Group names are hashtags, like #biology, #ows, or #bobsenglishclass,
and act as overlays on the content. Switching overlays is as easy as
changing the hashtag. The comments themselves can be text, images, or
links.

With ReadSocial, there are a number of ways to enhance content.
Authors can attach comments, organizations can create groups around
sponsored content, and schools can create groups based on classes.
Contributors can create glosses for works by layering on links, photos
and side notes, and grouping them with hashtags.

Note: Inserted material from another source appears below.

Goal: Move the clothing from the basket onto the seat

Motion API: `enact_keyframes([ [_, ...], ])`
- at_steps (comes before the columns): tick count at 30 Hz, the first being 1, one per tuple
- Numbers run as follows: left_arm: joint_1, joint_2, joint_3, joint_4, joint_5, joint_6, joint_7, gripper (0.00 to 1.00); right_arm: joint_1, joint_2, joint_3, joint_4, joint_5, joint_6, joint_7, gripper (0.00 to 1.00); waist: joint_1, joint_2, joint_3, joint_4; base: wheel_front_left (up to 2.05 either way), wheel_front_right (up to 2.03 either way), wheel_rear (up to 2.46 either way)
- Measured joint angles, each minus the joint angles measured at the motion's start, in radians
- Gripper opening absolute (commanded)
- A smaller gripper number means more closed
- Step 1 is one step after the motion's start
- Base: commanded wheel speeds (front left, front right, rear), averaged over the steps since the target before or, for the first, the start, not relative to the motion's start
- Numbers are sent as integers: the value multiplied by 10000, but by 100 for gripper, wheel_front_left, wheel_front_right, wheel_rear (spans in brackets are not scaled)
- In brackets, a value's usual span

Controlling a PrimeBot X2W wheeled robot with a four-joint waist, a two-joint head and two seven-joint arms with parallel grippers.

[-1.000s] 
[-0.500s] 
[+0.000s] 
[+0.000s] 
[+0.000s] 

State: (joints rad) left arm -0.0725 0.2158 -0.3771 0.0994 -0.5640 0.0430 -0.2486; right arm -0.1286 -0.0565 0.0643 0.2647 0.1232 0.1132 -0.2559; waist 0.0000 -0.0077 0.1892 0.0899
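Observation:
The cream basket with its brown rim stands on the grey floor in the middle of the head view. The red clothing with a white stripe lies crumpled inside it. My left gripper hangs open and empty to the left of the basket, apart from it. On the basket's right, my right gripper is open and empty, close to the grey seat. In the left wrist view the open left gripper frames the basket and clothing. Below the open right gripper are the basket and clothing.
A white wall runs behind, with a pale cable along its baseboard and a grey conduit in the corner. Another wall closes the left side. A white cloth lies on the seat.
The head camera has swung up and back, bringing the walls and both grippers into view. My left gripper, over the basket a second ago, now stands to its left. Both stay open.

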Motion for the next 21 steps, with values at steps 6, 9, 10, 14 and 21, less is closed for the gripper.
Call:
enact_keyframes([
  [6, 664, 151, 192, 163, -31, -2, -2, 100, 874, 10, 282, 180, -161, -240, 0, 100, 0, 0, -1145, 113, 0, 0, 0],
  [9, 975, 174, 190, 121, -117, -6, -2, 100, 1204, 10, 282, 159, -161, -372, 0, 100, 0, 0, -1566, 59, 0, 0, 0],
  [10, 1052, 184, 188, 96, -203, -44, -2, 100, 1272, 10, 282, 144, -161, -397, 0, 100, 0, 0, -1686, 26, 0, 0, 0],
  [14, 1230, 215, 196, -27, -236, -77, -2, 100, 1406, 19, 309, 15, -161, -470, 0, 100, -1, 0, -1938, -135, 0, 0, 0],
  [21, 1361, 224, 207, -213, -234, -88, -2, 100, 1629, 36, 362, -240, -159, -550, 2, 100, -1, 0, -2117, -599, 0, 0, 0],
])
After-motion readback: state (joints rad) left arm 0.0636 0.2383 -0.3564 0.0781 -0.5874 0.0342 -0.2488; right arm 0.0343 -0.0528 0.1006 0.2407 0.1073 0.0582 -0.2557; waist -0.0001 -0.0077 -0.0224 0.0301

To get started, publishers register with the ReadSocial service at
ReadSocial.net, and download either a web-based, open source client
library, or an iPad code-library (coming later this March as part of a
partnership with Float Mobile Learning). Integrating the code is fast
and easy, and publishers have a dashboard where they can get usage
metrics and manage annotation content.

Alber adds “Many partners will use the ReadSocial service to get
social features up and running, which is our goal. But the real power
behind ReadSocial is how portable it is. ReadSocial gets rid of the
silos. If two users are reading the content in different environments
(one is on the web, and the other is inside an app), a comment
attached via the web shows up in the iPad app. That’s what’s most
exciting to us – that it just works, like people expect it to.”